■ **What to work on**
Could you reproduce, word for word, everything below from the line containing "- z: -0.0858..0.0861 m" down to the line containing "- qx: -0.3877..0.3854", with both of those lines included and no others?

# # # # # # #

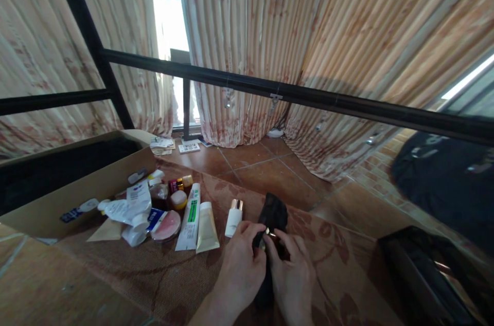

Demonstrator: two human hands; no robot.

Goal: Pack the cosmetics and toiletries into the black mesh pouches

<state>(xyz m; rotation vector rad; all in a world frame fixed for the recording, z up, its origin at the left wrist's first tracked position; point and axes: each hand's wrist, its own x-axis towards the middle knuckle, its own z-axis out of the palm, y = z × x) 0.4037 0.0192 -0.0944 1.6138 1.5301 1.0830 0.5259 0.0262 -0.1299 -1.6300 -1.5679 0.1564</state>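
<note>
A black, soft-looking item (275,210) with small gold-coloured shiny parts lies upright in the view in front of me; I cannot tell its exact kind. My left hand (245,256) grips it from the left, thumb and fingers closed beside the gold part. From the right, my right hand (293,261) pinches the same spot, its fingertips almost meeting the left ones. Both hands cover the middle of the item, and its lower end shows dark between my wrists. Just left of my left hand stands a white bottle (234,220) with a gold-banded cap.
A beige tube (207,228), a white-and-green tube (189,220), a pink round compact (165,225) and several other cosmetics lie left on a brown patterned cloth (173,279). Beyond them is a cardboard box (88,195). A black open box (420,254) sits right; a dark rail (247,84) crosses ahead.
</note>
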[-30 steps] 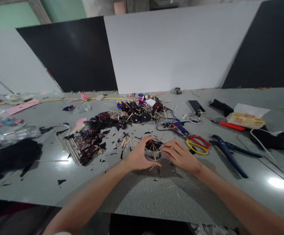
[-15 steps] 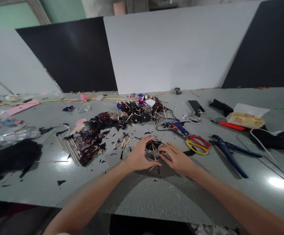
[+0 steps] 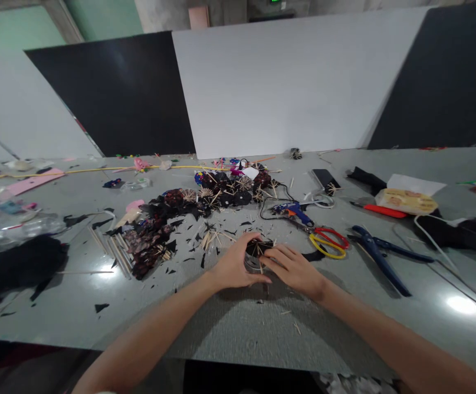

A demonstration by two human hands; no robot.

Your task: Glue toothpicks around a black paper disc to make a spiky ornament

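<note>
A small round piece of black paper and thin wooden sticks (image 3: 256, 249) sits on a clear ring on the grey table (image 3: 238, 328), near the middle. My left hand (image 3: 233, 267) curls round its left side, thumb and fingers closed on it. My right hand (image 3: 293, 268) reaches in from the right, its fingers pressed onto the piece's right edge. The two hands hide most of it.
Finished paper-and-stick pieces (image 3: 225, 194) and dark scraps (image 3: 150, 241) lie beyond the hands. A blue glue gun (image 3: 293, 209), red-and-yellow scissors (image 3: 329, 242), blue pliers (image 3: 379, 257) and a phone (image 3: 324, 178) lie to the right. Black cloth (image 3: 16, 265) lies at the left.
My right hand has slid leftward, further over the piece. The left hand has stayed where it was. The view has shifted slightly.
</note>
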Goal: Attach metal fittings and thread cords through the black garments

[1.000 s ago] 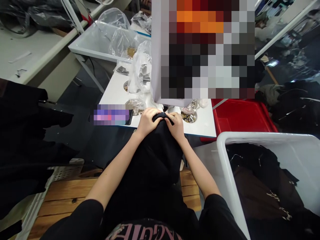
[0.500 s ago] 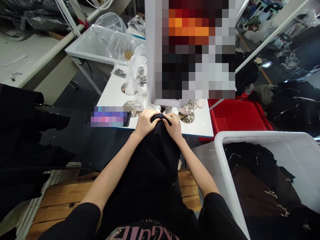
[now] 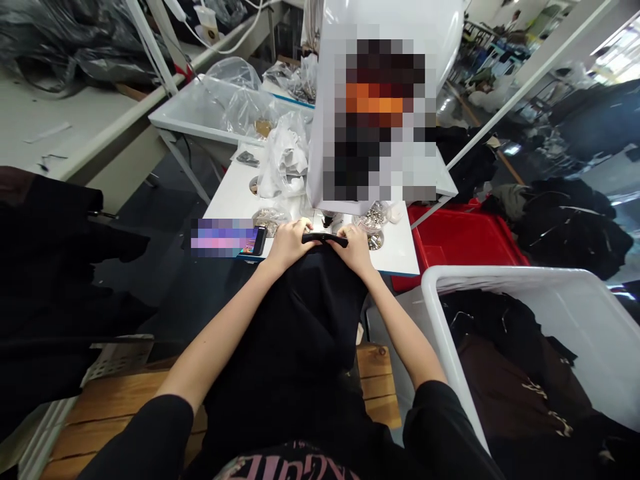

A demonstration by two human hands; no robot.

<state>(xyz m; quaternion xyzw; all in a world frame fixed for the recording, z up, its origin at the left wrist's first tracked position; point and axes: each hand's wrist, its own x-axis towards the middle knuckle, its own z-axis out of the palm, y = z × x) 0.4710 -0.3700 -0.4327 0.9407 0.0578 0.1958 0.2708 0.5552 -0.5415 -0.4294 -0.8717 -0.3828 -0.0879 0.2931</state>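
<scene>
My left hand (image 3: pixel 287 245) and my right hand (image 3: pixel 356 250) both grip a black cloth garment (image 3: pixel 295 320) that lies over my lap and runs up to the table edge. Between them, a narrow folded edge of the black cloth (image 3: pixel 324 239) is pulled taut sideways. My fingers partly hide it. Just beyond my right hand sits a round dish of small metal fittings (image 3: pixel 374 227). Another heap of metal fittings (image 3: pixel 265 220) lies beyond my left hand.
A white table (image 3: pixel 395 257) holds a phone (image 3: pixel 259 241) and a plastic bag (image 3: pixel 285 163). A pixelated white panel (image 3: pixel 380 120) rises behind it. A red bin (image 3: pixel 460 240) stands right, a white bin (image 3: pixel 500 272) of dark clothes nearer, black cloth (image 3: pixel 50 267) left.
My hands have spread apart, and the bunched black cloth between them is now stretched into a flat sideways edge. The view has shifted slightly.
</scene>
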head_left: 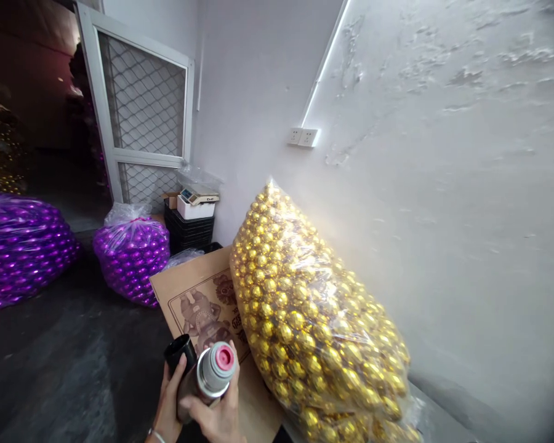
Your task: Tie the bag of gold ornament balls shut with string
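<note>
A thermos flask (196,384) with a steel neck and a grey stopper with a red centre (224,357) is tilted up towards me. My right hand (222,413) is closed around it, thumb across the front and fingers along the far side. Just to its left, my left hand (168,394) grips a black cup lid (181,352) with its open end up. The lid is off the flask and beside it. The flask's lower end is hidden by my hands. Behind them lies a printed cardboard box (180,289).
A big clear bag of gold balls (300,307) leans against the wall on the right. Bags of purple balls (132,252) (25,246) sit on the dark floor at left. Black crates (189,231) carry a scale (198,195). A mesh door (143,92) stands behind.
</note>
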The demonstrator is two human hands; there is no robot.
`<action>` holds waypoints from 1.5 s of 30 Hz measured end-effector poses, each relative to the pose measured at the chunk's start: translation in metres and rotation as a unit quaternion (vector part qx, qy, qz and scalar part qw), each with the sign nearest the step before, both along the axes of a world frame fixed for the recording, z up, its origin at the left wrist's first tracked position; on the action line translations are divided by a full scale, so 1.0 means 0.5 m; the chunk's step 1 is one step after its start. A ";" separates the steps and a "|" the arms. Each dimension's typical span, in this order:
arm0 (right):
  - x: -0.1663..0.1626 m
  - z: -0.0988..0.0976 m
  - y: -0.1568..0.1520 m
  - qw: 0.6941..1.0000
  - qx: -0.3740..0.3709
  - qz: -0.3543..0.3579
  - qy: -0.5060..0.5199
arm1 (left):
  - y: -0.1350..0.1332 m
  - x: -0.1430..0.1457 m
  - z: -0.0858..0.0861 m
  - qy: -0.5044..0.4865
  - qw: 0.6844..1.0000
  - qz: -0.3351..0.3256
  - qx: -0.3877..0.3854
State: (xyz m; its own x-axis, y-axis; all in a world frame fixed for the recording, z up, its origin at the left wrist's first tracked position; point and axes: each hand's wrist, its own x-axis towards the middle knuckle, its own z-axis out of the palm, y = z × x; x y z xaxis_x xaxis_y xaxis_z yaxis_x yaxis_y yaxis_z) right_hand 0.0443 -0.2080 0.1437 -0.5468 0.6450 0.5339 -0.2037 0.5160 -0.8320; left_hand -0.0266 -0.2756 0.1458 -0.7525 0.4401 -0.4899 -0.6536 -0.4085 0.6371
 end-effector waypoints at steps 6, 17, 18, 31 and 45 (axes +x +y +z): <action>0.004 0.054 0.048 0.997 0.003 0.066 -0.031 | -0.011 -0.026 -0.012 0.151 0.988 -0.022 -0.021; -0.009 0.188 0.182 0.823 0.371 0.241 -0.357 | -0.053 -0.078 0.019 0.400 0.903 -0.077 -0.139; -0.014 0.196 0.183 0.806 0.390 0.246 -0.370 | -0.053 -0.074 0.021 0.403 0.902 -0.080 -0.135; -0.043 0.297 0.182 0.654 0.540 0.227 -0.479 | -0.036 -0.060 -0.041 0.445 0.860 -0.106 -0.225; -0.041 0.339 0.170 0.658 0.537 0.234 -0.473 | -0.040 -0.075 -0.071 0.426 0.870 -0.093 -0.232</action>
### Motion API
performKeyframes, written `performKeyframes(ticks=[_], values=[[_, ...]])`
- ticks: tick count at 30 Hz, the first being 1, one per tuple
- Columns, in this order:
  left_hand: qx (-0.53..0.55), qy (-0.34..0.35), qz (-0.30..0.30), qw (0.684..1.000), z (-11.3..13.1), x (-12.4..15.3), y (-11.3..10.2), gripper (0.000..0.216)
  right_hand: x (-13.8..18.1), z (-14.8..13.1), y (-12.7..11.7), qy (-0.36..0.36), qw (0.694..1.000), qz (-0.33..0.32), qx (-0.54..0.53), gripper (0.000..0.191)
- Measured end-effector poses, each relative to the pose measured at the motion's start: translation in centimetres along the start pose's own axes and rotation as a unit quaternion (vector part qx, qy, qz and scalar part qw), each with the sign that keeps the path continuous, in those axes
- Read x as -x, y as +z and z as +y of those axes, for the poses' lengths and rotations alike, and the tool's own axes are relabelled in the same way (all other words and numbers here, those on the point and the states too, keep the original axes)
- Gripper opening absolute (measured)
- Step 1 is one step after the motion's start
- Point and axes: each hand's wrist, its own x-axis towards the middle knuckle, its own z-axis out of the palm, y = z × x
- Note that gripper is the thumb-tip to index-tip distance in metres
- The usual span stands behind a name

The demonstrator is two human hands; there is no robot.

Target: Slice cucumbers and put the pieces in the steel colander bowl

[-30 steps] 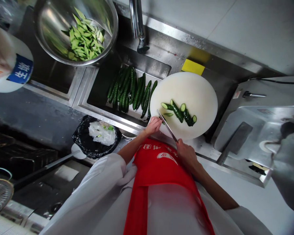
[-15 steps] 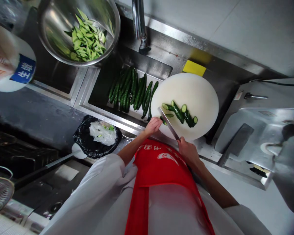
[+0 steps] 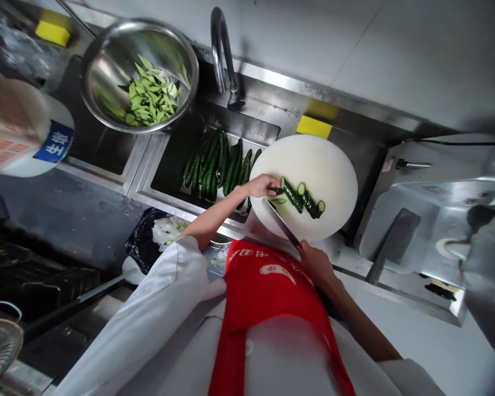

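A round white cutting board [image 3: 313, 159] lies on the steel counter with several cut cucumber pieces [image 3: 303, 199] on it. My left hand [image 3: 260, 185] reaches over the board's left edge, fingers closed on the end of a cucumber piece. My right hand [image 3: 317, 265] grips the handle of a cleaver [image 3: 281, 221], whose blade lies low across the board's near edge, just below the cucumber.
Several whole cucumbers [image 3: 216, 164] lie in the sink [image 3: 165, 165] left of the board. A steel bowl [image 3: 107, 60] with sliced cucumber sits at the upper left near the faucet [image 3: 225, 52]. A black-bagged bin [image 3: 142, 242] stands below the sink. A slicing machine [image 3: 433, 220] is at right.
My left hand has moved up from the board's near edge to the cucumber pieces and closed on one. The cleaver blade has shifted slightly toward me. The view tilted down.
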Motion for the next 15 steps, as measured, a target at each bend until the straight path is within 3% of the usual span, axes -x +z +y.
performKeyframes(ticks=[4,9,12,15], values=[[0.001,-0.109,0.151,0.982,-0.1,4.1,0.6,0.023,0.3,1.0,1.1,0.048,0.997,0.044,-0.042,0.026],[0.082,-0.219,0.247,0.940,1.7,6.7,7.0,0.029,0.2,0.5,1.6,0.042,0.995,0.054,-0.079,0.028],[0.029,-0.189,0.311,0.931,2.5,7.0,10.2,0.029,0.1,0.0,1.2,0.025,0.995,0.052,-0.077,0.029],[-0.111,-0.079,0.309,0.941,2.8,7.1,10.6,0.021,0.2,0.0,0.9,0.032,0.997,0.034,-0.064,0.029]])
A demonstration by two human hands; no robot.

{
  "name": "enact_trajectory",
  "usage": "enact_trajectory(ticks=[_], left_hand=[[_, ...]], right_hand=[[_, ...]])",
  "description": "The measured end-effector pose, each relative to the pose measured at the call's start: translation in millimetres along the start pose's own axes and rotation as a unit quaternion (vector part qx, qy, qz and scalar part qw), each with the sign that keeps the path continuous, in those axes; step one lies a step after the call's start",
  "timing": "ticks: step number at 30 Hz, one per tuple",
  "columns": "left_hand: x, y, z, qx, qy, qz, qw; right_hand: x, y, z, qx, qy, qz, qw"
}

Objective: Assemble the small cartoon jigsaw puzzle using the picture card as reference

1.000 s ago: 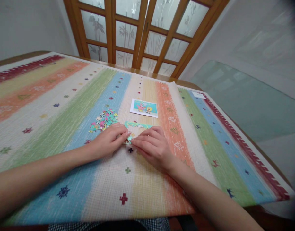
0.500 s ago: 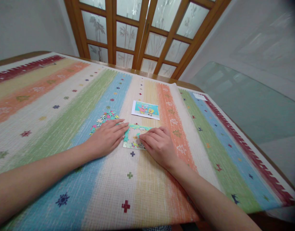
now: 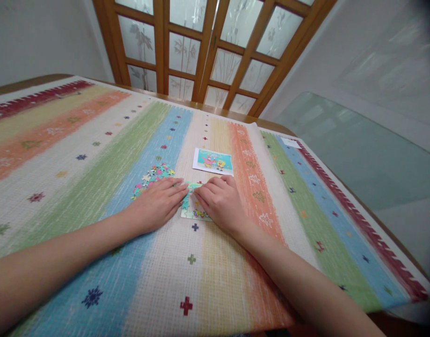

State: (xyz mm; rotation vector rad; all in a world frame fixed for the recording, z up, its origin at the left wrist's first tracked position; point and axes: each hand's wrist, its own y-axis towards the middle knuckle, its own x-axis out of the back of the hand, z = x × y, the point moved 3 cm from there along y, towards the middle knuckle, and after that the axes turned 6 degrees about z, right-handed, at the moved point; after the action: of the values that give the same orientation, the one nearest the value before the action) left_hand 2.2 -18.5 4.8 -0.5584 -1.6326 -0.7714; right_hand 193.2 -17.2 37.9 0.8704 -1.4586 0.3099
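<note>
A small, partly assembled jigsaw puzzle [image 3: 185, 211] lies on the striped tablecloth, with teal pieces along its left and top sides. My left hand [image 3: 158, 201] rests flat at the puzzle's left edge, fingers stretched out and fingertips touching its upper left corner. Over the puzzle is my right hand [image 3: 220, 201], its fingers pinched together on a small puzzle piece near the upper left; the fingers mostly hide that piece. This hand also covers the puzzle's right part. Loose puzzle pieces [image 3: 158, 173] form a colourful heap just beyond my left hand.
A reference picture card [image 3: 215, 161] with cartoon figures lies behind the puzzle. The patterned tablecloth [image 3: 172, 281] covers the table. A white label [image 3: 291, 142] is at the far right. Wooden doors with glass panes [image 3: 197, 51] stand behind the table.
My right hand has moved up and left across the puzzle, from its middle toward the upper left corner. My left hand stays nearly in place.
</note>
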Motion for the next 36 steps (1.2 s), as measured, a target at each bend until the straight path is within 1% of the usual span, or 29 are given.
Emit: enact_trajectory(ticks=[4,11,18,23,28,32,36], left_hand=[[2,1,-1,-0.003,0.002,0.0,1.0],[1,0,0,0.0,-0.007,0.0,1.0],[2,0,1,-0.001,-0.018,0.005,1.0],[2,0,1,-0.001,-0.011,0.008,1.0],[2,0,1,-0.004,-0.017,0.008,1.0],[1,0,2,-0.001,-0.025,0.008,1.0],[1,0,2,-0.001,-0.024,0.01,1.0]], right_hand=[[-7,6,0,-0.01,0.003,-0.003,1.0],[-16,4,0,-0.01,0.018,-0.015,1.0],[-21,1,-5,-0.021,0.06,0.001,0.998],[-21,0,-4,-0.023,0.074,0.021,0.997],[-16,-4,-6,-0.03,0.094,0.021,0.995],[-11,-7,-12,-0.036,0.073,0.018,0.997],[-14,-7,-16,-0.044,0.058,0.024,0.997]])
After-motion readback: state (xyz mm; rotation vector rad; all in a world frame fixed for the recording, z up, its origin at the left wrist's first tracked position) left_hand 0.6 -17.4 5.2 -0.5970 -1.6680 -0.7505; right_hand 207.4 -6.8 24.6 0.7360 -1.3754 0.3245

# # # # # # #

■ **Solution to this task**
  - z: -0.0858..0.0861 m
  - qy: -0.5044..0.4865
  - qw: 0.6844..1.0000
  - qz: -0.3351..0.3256
  - qx: -0.3877..0.3854

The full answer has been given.